**WORK REQUEST**
How many lines in the material below contain the string "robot"? Answer with the number alone.

☆ ☆ ☆ ☆

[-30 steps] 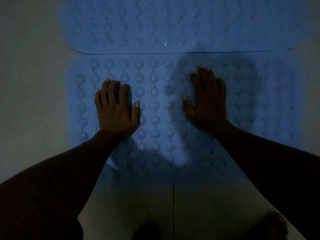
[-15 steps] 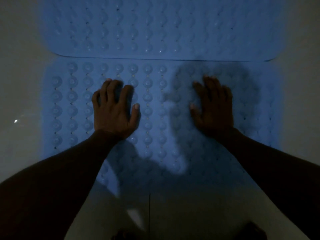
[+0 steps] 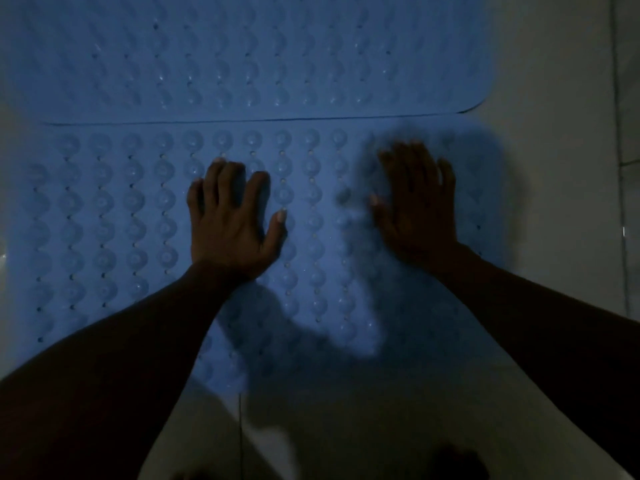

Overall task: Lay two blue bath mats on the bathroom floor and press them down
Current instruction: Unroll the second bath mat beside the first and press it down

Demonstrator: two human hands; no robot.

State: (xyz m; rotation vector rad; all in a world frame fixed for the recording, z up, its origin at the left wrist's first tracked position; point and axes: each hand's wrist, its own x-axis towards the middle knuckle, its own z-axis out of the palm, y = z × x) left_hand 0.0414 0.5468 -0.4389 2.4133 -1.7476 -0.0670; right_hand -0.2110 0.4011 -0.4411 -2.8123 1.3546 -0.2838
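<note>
Two blue bath mats lie flat on the pale tiled floor [image 3: 557, 188], long sides together. The far mat [image 3: 242, 57] stretches across the far part of the floor. Its near edge runs along the far edge of the near mat [image 3: 104, 220] and, as far as the dim light lets me judge, lies slightly over it. Both mats show rows of round suction cups [image 3: 166, 256] facing up.

Both hands rest palm down on the near mat, well apart. The left hand [image 3: 232, 223] sits near the mat's middle, its fingers laid forward close together and its thumb held out to the side. The right hand [image 3: 419, 213] lies toward the mat's right end, flat, with fingers straight and slightly spread. It is a little blurred and sits inside a dark shadow [image 3: 467, 161] cast on the mat. Neither hand grips or pinches anything.

Bare floor shows to the right of the mats and along the near edge, where a thin grout line [image 3: 240, 427] runs between the forearms. More shadow covers the near mat's near edge, so its outline there is hard to make out.
</note>
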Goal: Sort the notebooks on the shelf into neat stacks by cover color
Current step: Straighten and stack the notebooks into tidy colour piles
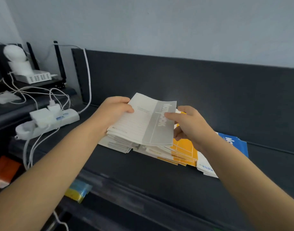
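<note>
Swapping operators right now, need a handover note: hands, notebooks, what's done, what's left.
Left hand: grips the left edge of the grey bundle.
Right hand: holds its right edge, thumb on top, fingers under.
The bundle sits over the grey pile and partly over the orange pile; I cannot tell whether it rests on them.
The blue pile is at the far right of the shelf, partly hidden by the right forearm.
Done: colours look roughly grouped, grey, orange and blue from left to right.
Left: probably set the bundle on the grey pile, then square the ragged, fanned edges.
</note>
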`<state>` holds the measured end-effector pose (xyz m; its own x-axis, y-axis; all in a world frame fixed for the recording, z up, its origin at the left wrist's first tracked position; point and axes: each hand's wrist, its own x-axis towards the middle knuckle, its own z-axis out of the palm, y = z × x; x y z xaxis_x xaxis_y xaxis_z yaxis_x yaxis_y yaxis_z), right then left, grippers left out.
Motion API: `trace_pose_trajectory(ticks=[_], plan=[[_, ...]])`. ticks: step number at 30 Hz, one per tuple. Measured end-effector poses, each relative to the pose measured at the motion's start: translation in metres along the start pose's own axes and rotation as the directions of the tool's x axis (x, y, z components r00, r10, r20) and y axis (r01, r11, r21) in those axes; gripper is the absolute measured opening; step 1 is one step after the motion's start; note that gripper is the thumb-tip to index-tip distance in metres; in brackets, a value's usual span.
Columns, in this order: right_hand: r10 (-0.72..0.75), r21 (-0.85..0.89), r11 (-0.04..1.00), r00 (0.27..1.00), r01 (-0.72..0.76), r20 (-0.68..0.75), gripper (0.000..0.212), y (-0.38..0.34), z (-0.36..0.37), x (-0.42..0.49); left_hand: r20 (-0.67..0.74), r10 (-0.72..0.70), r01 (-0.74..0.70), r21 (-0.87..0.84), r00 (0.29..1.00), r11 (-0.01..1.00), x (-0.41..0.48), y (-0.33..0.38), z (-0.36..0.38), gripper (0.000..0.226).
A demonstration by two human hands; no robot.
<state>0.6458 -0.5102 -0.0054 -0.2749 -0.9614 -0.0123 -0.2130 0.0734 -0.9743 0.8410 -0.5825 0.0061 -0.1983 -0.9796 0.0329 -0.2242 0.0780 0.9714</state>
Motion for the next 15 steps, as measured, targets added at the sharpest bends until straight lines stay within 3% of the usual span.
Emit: trace_pose_trajectory(ticks=[3,6,8,12,15], plan=[[0.036,-0.025,0.999,0.999,-0.036,0.029,0.061,-0.010,0.026,0.008,-0.010,0.012,-0.013,-0.047,1.000,0.999,0.019,-0.006,-0.022,0.028],[0.009,-0.029,1.000,1.000,-0.009,0.026,0.033,-0.020,0.048,0.019,-0.003,0.034,-0.034,-0.062,0.999,0.998,0.040,-0.012,-0.045,0.026],[-0.012,-0.050,0.999,1.000,0.012,-0.001,0.029,-0.025,0.065,0.026,0.011,0.030,-0.029,-0.060,0.999,0.998,0.055,-0.018,-0.058,0.027],[-0.019,-0.314,0.950,0.997,-0.005,-0.073,0.068,-0.025,0.102,0.044,0.082,0.036,-0.035,-0.007,0.996,0.999,0.086,-0.033,-0.078,0.026],[-0.018,-0.410,0.912,0.995,-0.022,-0.094,0.063,-0.023,0.122,0.053,0.171,0.074,-0.085,0.056,0.983,0.995,0.107,-0.049,-0.083,0.024]])
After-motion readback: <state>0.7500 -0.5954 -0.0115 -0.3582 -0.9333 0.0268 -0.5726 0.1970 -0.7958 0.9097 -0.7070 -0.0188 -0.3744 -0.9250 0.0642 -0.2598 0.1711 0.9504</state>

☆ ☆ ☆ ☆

**RESPONSE TO THE TASK**
2